İletişim araçları ve özelliklede TV kanallarında verilen haberlerin sarsıcı etkisi biliniyor. Tüm bu bilinenlere rağmen haberlerde ölümlerin sıradan haber gibi verilmesi tabi ki yanlış ve yıpratıcı! Buna da kitapta dikkatler çekiliyor: “Bir askerin şehit olması, haberlerin arasına sıkıştırılabiliyor, kanıksandığı için dikkati çekmiyor bile.” Deniliyor.

Sonuç Yerine 

Hakan Evrensel'in kitabının sayfalarını çevirdikçe ne büyük zorluklar içinde yurt savunması yapıldığını görürsünüz.

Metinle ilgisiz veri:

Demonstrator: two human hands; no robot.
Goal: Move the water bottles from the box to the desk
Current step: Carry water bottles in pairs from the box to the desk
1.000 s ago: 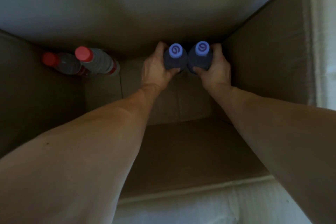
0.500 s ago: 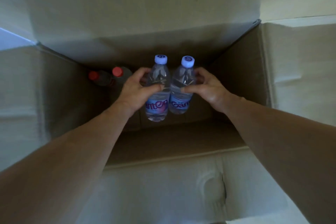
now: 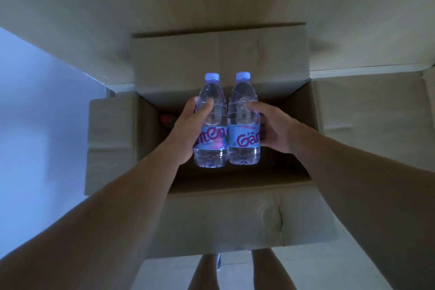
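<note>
near flap of the open cardboard box [image 3: 235,219] in the foreground. above the box opening, left hand [image 3: 186,134] wraps the left bottle [image 3: 210,122], right hand [image 3: 275,129] wraps the right bottle [image 3: 244,122]; both upright, side by side, touching. deeper inside, a red-capped bottle [image 3: 164,118] at the left wall.

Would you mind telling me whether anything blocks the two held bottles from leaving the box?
Nothing visible does. The left hand and right hand hold both bottles upright above the open box, flaps folded outward. The desk is out of view.
</note>
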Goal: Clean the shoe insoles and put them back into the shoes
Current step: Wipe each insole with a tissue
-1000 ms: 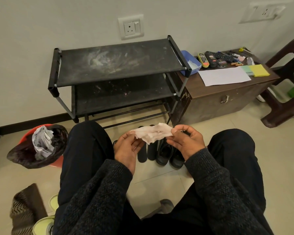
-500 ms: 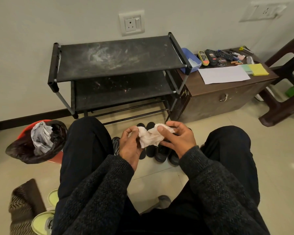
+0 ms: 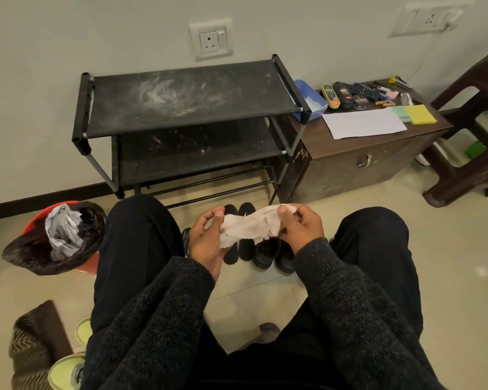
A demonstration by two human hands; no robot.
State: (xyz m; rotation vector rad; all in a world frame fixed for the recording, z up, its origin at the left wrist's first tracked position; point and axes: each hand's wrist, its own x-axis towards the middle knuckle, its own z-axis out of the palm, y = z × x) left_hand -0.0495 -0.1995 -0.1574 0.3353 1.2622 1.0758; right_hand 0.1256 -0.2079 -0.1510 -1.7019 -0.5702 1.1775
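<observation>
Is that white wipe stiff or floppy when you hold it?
Probably floppy: the wipe sags and crumples between the left hand and right hand. Likely light. Its ragged edge suggests it tears easily.

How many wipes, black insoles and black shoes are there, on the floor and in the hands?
Wipe: 1, pinched by the left hand and the right hand
Black insoles: 2
Black shoes: 2
Total: 5
A dark shape beside the left hand is too hidden to count.
</observation>
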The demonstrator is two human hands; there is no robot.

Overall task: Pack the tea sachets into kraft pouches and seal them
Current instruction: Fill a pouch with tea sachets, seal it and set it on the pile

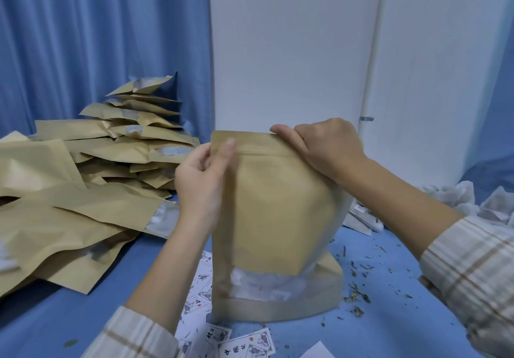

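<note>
a person holds a filled kraft pouch (275,213) upright on the blue table (389,316), its base touching the surface. the left hand (200,182) pinches the pouch's top left corner, thumb laid across the zip strip. the right hand (325,146) grips the top right corner, fingers curled over the upper edge. below both hands, white tea sachets (258,285) show through the pouch's clear window. just left of the left hand lies a heap of kraft pouches (91,168), some with windows facing up. right of the right forearm sit loose sachets (472,199) in a pile. under the left forearm, printed cards (222,338) lie flat, and scattered tea leaf bits (358,296) lie beside the pouch's base.
</note>
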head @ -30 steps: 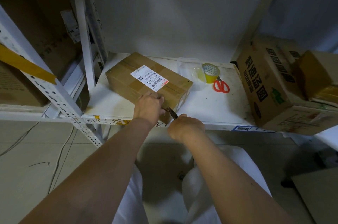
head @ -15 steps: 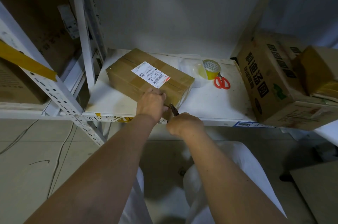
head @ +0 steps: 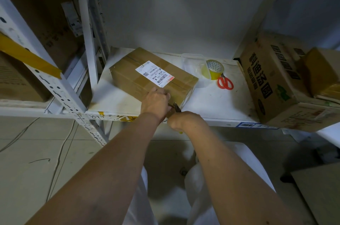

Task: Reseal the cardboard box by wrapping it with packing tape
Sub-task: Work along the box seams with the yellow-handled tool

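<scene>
A brown cardboard box (head: 139, 75) with a white shipping label (head: 154, 74) lies askew on a white shelf (head: 211, 103). My left hand (head: 156, 102) presses on the box's near corner. My right hand (head: 182, 120) is closed around a small metal tool (head: 176, 107) whose dark tip touches that same corner; a bit of yellow handle shows under the fist. A yellow tape roll (head: 214, 69) stands to the right of the box, apart from both hands.
Red-handled scissors (head: 225, 82) lie beside the tape roll, and a clear plastic container (head: 195, 64) sits behind it. A large printed carton (head: 270, 85) blocks the shelf's right end. White rack posts (head: 88, 37) rise at left. Tiled floor lies below.
The view shifted slightly, so the box sits a little higher in frame. Both hands stay at the box's near corner, with the tool tip still there.
</scene>
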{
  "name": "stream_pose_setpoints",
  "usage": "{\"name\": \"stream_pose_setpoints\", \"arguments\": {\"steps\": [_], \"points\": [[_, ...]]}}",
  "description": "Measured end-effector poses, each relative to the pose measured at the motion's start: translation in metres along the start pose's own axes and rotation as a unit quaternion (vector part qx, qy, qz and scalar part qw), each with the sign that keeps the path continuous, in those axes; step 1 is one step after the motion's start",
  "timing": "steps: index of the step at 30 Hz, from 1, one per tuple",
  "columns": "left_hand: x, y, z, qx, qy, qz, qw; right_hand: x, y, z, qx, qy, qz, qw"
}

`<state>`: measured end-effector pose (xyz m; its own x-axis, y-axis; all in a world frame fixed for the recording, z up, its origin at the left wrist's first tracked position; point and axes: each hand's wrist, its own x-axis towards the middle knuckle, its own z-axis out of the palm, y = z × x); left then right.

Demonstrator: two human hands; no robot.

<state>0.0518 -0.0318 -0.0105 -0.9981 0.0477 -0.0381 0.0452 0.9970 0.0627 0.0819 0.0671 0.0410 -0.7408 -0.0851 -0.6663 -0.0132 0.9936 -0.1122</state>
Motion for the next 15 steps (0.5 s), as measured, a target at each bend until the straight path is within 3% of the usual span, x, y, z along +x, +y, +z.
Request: {"name": "stream_pose_setpoints", "arguments": {"steps": [9, 15], "points": [[-0.003, 0.0, -0.001, 0.001, 0.01, 0.001, 1.0, 0.002, 0.011, 0.023, 0.103, 0.115, 0.058, 0.986], [-0.005, 0.0, -0.004, -0.009, 0.007, 0.004, 1.0, 0.006, 0.01, 0.035, 0.23, 0.124, 0.033, 0.965]]}}
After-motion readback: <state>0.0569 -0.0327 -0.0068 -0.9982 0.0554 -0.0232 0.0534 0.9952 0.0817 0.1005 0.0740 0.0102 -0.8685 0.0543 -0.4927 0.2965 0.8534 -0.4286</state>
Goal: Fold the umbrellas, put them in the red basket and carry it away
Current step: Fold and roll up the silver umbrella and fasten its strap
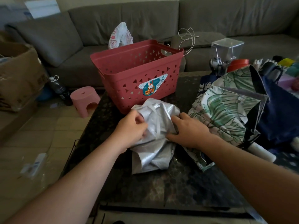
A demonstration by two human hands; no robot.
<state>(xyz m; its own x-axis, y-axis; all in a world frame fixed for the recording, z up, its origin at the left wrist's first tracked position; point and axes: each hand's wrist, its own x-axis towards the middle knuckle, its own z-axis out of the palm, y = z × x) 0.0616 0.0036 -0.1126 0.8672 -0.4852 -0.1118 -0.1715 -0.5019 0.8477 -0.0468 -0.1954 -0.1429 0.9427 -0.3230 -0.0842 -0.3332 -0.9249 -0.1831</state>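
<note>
A crumpled silver umbrella (155,147) lies on the dark table (186,188) just in front of the red basket (124,75). My left hand (131,130) grips its left side, fingers curled into the fabric. My right hand (189,131) holds the right side, thumb and fingers bunching the cloth. A white umbrella with green leaf print (221,110) lies unfolded to the right, partly open. A dark navy umbrella (275,113) sits beyond it at the far right. The basket looks empty from here.
A grey sofa (145,21) runs behind the table. A pink stool (85,98), a dark bottle (57,87) and a cardboard box (17,78) stand on the floor at left. A clear plastic box (226,47) and assorted small items crowd the table's back right.
</note>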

Bugün ile karşılaştırılamayacak o günlerdeki imkânsızlıklara rağmen, başarılı bir direnişin ABD emperyalizminin kara gücüne karşı verilmesinin önemini bir kez daha göreceksiniz.

Amerikan emperyalizminin ve İsrail Siyonizminin beşinci kolu ve kara gücü PKK’nin 24 Temmuz 2015 tarihindeki kalıcı yenilgisinin koşullarını önceki dönemin direnişleri hazırladı ve olgunlaştırdı.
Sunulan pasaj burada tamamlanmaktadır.